When I say these are points on the cortical surface, I mean there will be an optimum point for each permutation, but the actual activity will be much more broad. I have a strong feeling that the brain works in a very convolved way – any given input pattern will activate huge swathes of neurons, but some more than others, such that the “center of gravity” of the activity is over the appropriate optimum point. I showed with Lucy that such large domes of activity can be used for both servoing and coordinate transforms (e.g. to orient the eyes and head towards a stimulus depending on where it is in the retinal field – a transform from retinal to head-centered coordinates). Smearing out the activity in this way also permits generalization, as above. But it’s a bummer to think about, because everything’s blurry and holographic!
I have some nagging issues about all this but for now I’ll run with it. It’s a neat mechanism, and if biology doesn’t work this way then it damn well ought! It’s a good starting point, anyway. Lots of things fall out of it.

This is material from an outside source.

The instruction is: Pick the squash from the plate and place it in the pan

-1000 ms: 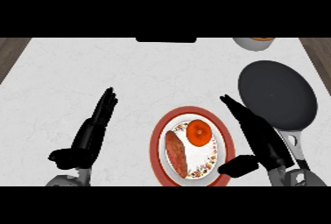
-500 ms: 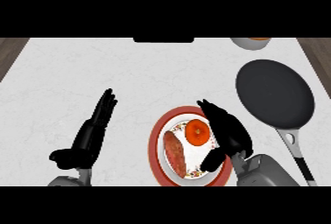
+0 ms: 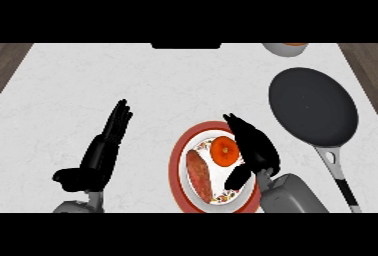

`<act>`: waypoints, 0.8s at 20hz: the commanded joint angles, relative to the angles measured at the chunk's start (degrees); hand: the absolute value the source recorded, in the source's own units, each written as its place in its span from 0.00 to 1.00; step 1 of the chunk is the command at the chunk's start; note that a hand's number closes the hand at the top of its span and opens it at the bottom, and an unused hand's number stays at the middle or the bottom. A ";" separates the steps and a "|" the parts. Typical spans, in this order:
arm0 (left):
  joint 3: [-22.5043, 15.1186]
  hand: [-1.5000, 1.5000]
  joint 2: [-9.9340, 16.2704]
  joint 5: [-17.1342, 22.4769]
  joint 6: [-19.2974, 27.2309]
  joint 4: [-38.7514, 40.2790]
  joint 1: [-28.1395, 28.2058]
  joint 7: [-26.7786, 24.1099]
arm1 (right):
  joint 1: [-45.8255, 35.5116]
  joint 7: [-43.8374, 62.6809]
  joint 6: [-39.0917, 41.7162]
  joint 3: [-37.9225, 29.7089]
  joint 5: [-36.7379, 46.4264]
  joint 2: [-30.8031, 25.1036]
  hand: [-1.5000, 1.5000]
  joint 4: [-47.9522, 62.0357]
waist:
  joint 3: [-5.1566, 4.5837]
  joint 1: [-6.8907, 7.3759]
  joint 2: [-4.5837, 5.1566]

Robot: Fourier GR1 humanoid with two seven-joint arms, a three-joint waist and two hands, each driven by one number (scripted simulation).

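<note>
Head view: round squash (image 3: 224, 151), no long axis.

White marble counter (image 3: 177, 80) w/ dark wood floor (image 3: 13, 55) at both sides.

Right hand (image 3: 255, 147) over red-rimmed round plate (image 3: 179, 165), fingers straight, beside round orange squash (image 3: 224, 151) w/ brown oblong item (image 3: 198, 172). Black round pan (image 3: 313, 107) to the right on white marble surface (image 3: 148, 80). Left hand (image 3: 100, 155) open, resting at left.
</note>
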 commanded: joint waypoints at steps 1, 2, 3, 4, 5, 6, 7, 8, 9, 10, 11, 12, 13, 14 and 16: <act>-0.35 0.50 -2.42 -2.45 -0.07 3.13 -1.20 -1.80 | 1.89 -4.26 -0.28 -3.71 1.28 0.59 0.00 1.38 | 0.00 -0.16 0.00; -0.43 0.50 -1.08 -1.48 -1.18 -3.03 2.62 0.89 | -0.43 -3.77 -0.47 -3.20 2.78 4.13 0.00 4.00 | 0.01 0.06 -0.02; 1.34 0.50 -2.06 -2.00 -1.67 5.06 -0.92 -3.14 | 0.59 -0.04 2.11 -3.80 2.54 3.64 0.00 -1.22 | -0.01 -0.17 -0.02; 1.19 0.50 0.12 -1.13 -1.88 -5.10 2.12 2.74 | -2.08 -4.02 2.24 -6.39 1.77 2.92 0.00 3.73 | 0.01 0.09 -0.03; 1.30 0.50 -1.24 -1.90 -1.44 -1.26 -1.25 3.48 | -1.44 -4.72 -2.00 -3.78 4.57 6.75 0.00 7.58 | 0.01 0.04 0.01; 3.61 0.50 0.17 -0.02 -3.99 -1.41 1.22 0.52 | -0.55 -5.77 -1.35 -5.09 4.98 5.94 0.00 6.58 | 0.00 0.02 -0.01; 2.99 0.50 -0.64 -0.83 -3.60 -2.29 1.01 1.42 | 0.00 -6.10 -2.26 -4.81 6.19 7.12 0.00 8.03 | 0.00 0.01 -0.01; 2.62 0.50 -0.01 -0.76 -4.48 -2.07 3.88 -0.56 | 0.03 -6.71 -2.35 -4.17 6.81 7.00 0.00 9.96 | 0.00 0.08 0.00; 2.52 0.50 -1.05 -1.15 -3.12 -4.00 0.69 4.20 | 1.21 -8.33 -3.65 -4.54 7.36 6.99 0.00 11.19 | 0.01 0.01 -0.01; 1.11 0.50 -2.47 -3.45 -1.62 -2.91 1.31 1.22 | -2.47 -9.04 -2.70 -6.70 6.91 7.44 0.00 15.50 | 0.01 0.10 0.02; 3.59 0.50 -2.31 -2.72 -2.51 2.12 -2.16 0.65 | 2.32 -4.35 -0.11 -5.00 7.38 6.65 0.00 7.35 | 0.00 -0.23 -0.02; 4.53 0.50 -0.22 -0.91 -4.90 -0.18 0.89 -0.48 | 2.19 -9.79 -6.21 -4.65 8.93 8.29 0.00 15.61 | 0.01 0.04 0.03; 2.45 0.50 -2.98 -2.93 -2.56 -0.58 -0.86 2.11 | -3.40 -8.63 -1.90 -8.78 7.28 8.37 0.00 17.69 | 0.01 0.05 0.03; 3.82 0.50 -1.29 -2.66 -4.20 -2.94 0.73 2.68 | -2.04 -7.60 -2.74 -7.37 9.14 10.11 0.00 16.40 | 0.00 0.04 -0.01; 4.11 0.50 -2.40 -2.30 -3.21 0.69 -2.73 2.00 | -3.49 -9.68 1.98 -5.25 7.88 8.87 1.00 19.12 | 0.00 0.07 0.07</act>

And I already have a mechanism that works for the self-organization of primary visual cortex and may be more generally applicable to this “classification by mapping” scheme. But that, and some questions and observations about categories and the collapse of phase space, can wait for next time!
EDIT: Just a little footnote on veracity: I like to be inspired by biology but this doesn’t mean I follow it slavishly. So if I assert that perhaps the cortex acts like a series of overlaid maps, I’ll have done so because it’s plausible and there’s some supportive evidence. But please remember that this is an engineering project – I’m not saying the cortex DOES work like this; only that it’s reasonably consistent with the facts and provides a useful hunch for designing an artificial brain. It’s a way of inventing, not discovering. So sometimes I say cortex and mean the real thing, and sometimes I’m talking about my hypothetical engineered one. I ought to use inverted commas really, but I hope you’ll infer the distinction.